§ **YOUR TASK**
Write out the data below exactly, beginning with the first line and ending once the line that has "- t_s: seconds" is written.

────

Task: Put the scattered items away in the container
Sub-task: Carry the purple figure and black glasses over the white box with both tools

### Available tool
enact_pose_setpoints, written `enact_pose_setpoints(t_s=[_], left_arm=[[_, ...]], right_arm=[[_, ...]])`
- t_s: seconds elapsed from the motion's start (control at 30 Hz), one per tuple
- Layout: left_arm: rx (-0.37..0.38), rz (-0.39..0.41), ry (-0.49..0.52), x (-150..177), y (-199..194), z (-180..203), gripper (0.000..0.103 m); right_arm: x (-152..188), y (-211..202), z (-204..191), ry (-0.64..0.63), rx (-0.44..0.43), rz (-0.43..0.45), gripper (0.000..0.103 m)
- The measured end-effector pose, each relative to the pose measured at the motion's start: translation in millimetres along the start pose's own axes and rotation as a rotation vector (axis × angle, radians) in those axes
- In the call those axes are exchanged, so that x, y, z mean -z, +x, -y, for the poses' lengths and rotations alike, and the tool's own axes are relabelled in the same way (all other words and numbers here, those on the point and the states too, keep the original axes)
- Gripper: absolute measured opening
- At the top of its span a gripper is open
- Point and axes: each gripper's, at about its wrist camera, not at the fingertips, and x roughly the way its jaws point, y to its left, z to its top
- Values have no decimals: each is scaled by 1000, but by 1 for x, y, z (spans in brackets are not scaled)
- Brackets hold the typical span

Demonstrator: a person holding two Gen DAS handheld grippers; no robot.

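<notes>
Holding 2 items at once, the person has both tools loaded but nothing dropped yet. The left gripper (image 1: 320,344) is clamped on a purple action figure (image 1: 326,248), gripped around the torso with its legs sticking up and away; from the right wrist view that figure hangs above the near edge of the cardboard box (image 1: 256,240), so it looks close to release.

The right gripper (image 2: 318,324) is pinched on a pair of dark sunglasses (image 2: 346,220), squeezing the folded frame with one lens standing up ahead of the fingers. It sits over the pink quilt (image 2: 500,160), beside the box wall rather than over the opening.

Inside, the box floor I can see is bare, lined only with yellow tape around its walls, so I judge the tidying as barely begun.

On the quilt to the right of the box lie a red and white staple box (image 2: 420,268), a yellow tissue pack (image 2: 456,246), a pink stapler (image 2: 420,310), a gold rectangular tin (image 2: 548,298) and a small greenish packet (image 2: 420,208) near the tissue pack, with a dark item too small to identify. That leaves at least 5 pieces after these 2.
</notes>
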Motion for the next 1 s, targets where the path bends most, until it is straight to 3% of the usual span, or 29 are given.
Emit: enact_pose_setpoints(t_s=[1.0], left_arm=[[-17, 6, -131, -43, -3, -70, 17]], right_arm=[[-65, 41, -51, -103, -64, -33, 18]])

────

§ **TASK RESULT**
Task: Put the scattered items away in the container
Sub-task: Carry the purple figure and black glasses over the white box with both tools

### Available tool
enact_pose_setpoints, written `enact_pose_setpoints(t_s=[_], left_arm=[[_, ...]], right_arm=[[_, ...]])`
- t_s: seconds elapsed from the motion's start (control at 30 Hz), one per tuple

This answer is now finished.